En la nueva alianza ese Dios se muestra como Padre, Hijo, y Espíritu. No contradice el monoteísmo, sino que lo lleva a niveles insospechados. Monoteísmo trinitario. No tres dioses –eso sería un poco más del viejo y elemental politeísmo-, ni tampoco un Dios cerrado, aislado, solitario. 

Pero ¿qué significa entonces que Dios sea Trinidad? Significa que Dios es vida plena, que encuentra en sí mismo toda la fiesta que pide la dimensión personal. Dios se basta a sí mismo, y no tiene necesidad de ir fuera; aunque libremente –y para nuestro bien- elija hacerlo. Trinidad significa que Dios combina en sí mismo unidad y diversidad: un Dios, tres personas. 

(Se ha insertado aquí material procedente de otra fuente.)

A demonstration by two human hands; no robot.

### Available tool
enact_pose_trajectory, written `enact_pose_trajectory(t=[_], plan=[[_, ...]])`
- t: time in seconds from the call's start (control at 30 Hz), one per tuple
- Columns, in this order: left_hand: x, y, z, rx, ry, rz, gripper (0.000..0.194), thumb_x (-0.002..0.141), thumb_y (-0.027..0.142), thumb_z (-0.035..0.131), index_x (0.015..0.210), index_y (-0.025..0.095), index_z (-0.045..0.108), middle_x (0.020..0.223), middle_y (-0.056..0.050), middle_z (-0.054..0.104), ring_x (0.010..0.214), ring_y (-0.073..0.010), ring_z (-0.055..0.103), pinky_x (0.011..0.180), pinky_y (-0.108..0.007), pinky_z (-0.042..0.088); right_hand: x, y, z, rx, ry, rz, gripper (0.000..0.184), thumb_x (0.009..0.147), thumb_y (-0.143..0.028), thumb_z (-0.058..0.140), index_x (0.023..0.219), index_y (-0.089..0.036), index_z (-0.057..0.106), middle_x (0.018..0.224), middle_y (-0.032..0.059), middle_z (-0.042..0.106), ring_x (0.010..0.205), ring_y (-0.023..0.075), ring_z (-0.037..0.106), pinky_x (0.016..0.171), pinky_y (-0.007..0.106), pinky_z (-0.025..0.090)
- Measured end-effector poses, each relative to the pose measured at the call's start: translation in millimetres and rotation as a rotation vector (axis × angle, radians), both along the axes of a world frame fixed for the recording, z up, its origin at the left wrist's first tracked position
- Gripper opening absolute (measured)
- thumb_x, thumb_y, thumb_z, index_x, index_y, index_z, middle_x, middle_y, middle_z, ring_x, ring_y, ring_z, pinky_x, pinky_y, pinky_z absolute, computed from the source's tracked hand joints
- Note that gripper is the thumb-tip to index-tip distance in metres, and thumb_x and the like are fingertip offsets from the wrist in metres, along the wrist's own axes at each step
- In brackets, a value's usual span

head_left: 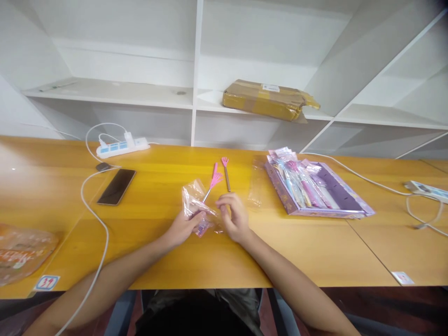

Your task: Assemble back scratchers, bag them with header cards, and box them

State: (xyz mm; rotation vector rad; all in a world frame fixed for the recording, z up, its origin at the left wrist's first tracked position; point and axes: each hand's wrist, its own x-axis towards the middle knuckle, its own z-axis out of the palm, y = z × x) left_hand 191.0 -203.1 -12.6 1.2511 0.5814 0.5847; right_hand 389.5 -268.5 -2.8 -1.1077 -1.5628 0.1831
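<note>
My left hand (184, 227) pinches a small clear plastic bag (196, 200) at the middle of the yellow table (315, 247). A pink hand-shaped pen (214, 179) sticks out of that bag toward the shelf. My right hand (234, 215) is closed on the bag's other side, fingers curled against the plastic. A second pink-topped pen (226, 173) lies loose on the table just beyond my right hand. A purple box (317, 189) filled with several more packed pens lies to the right.
A black phone (116, 186) and a white power strip (122, 146) with cables sit to the left. An empty clear sleeve (257, 184) lies beside the box. A brown parcel (268, 99) rests on the white shelf. An orange bag (21, 252) lies far left.
</note>
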Motion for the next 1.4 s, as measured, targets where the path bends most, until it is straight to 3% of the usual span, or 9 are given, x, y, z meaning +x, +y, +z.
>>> enact_pose_trajectory(t=[0.07, 0.27, 0.4, 0.57, 0.67, 0.77, 0.9, 1.03, 1.4], plan=[[-1.0, 2.0, 2.7, 0.005, 0.029, 0.013, 0.045, 0.09, 0.061, 0.073, 0.101, 0.017, 0.071, 0.066, 0.005, 0.049, 0.05, -0.0074, 0.038, 0.05, -0.023, 0.031, 4.7, 7.6, -4.4, -0.162, 0.218, -0.069, 0.016, 0.106, -0.038, 0.054, 0.11, -0.025, 0.063, 0.098, 0.0066, 0.064, 0.089, 0.0211, 0.065, 0.079, 0.036, 0.059], [-2.6, 0.0, -4.0, 0.148, 0.087, -0.139, 0.041, 0.094, 0.058, 0.07, 0.1, 0.017, 0.072, 0.072, -0.001, 0.061, 0.061, -0.0129, 0.054, 0.059, -0.026, 0.042, 4.4, 20.0, -15.3, -0.6, 0.489, 0.363, 0.044, 0.09, -0.062, 0.074, 0.108, -0.023, 0.065, 0.09, 0.0018, 0.066, 0.078, 0.017, 0.062, 0.074, 0.031, 0.056], [-1.0, -4.1, -5.1, 0.13, 0.052, -0.127, 0.039, 0.096, 0.056, 0.07, 0.099, 0.017, 0.076, 0.073, 0.0, 0.061, 0.064, -0.0127, 0.054, 0.063, -0.027, 0.044, -0.5, 20.7, -17.9, -0.582, 0.601, 0.272, 0.045, 0.092, -0.067, 0.069, 0.096, -0.022, 0.064, 0.09, 0.0028, 0.066, 0.083, 0.0187, 0.061, 0.082, 0.034, 0.057], [-0.1, 10.8, 7.9, -0.247, -0.155, 0.262, 0.034, 0.09, 0.052, 0.079, 0.09, 0.018, 0.072, 0.095, -0.005, 0.071, 0.081, -0.0148, 0.064, 0.078, -0.03, 0.054, 19.7, 27.6, -10.4, -0.288, 0.767, 0.062, 0.04, 0.102, -0.065, 0.052, 0.092, -0.026, 0.051, 0.088, 0.002, 0.058, 0.079, 0.0177, 0.06, 0.075, 0.031, 0.056], [-2.5, 24.8, 14.4, -0.328, -0.281, 0.335, 0.032, 0.092, 0.05, 0.078, 0.091, 0.019, 0.07, 0.098, -0.004, 0.073, 0.08, -0.0127, 0.064, 0.078, -0.028, 0.055, 37.5, 26.2, -4.8, -0.262, 0.668, -0.001, 0.037, 0.107, -0.062, 0.041, 0.094, -0.028, 0.048, 0.073, -0.0034, 0.046, 0.055, 0.0144, 0.042, 0.052, 0.025, 0.042], [-3.3, 31.3, 15.9, -0.296, -0.298, 0.453, 0.033, 0.089, 0.05, 0.081, 0.091, 0.019, 0.069, 0.096, -0.004, 0.074, 0.084, -0.0144, 0.067, 0.076, -0.027, 0.056, 45.1, 17.8, -1.6, -0.328, 0.505, -0.003, 0.041, 0.108, -0.063, 0.04, 0.103, -0.027, 0.06, 0.067, -0.0055, 0.035, 0.048, 0.0135, 0.027, 0.044, 0.026, 0.028], [-1.5, 28.5, 14.1, -0.188, -0.218, 0.545, 0.039, 0.085, 0.054, 0.083, 0.097, 0.018, 0.072, 0.098, -0.006, 0.076, 0.087, -0.0185, 0.072, 0.078, -0.032, 0.06, 38.0, 5.2, 3.8, -0.322, 0.136, 0.062, 0.052, 0.11, -0.061, 0.037, 0.099, -0.023, 0.072, 0.074, 0.001, 0.047, 0.065, 0.0181, 0.048, 0.062, 0.032, 0.045], [-1.9, 26.9, 10.6, -0.162, -0.204, 0.478, 0.044, 0.09, 0.06, 0.076, 0.105, 0.018, 0.074, 0.096, -0.007, 0.078, 0.087, -0.0202, 0.075, 0.08, -0.033, 0.062, 28.7, 1.6, 7.4, -0.276, -0.173, 0.044, 0.035, 0.11, -0.047, 0.048, 0.104, -0.024, 0.074, 0.092, 0.0068, 0.059, 0.088, 0.0224, 0.06, 0.082, 0.037, 0.051], [-6.0, 34.5, 14.0, -0.233, -0.224, 0.432, 0.04, 0.099, 0.056, 0.066, 0.101, 0.018, 0.074, 0.106, -0.013, 0.082, 0.1, -0.0239, 0.078, 0.094, -0.039, 0.063, 37.1, 8.8, -2.4, -0.274, -0.326, -0.025, 0.026, 0.108, -0.041, 0.057, 0.108, -0.024, 0.077, 0.095, 0.0073, 0.059, 0.086, 0.0213, 0.062, 0.08, 0.037, 0.054]])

Algo de esto podemos entender. Cuando en nuestro interior hablamos con nosotros mismos, experimentamos la unidad, la comprensión de lo que nos pasa; allí la comunicación es fluida. Sin embargo, sentimos la pobreza de eso que en el fondo es un monólogo. A nosotros nos gusta relacionarnos, establecer puentes con los demás, generar un ida y vuelta con los que nos rodean, y así enriquecernos con la singularidad de cada uno. Pero lanzados al diálogo, cuando intentamos expresar lo que nos pasa o quiénes somos, descubrimos que la unidad se diluye. La interferencia puede ser grande, e incluso con nuestros seres más queridos, podemos percibir que ciertamente no somos uno. 

La Trinidad en cambio, logra esa aspiración: es la conjunción de la máxima unidad y diversidad posibles. En toda amistad fuerte, como la de un matrimonio maduro, podemos llegar a sospechar algo de este misterio. Y no es de extrañar. Porque por fe sabemos que somos imagen de ese Dios Trinidad. 

Esta es la propuesta: ser imagen del Dios Trinidad, ser un espejo del Dios comunión, del Dios que es, en sí mismo, reconciliación. Nuestro tiempo vive desgarrado por la dialéctica del “o”: cuerpo o alma, individuo o comunidad, derechos o deberes, fe o razón, hombre o Dios, perdón o justicia. La “o”, la disyuntiva, anula la tensión. Es una solución fácil pero tramposamente falsa. Más arduo pero más edificante es optar por el “y” reconciliador al que nos invita la Trinidad. 

Usemos una metáfora bíblica. En la Trinidad, las personas divinas “juegan” entre sí. Se donan por entero, y a la vez se abren a la diferencia; dan y reciben, hablan y se escuchan en perfecta armonía. Nosotros en cambio, muchas veces -por soberbia, por bronca o por miedo- nos cerramos; y en ese aislamiento, vamos contra nuestro deseo más profundo que es la comunión. Ser imagen de la Trinidad es vivir reconciliados hacia dentro y hacia fuera, es reconocer al otro sin dejar de ser quien soy. 

Notamos los estragos que hace el olvido de la Trinidad. Desde nuestra pobreza miramos al Dios trino, y escuchamos su llamada. Sí, nos invita a entrar en su misterio. De hecho, ya hemos entrado en el día de nuestro bautismo. Estamos en sus pensamientos y  hemos conocido el admirable plan de salvación. El Espíritu habita en nuestros corazones, somos hijos adoptivos, y nos atrevemos a gritar: ¡Abbá-Padre! 

Pero interiormente sentimos nuestra tibieza y su atracción a una vida más plena y más sincera, a un amor más abarcador. Hoy pedimos llevar esa marca trinitaria a flor de piel y hacer sentir su influjo en la Iglesia. Entretanto, admiramos el misterio y lo celebramos, con los ángeles y santos lo adoramos y alabamos: GLORIA AL PADRE, Y AL HIJO, Y AL ESPÍRITU SANTO. AMÉN.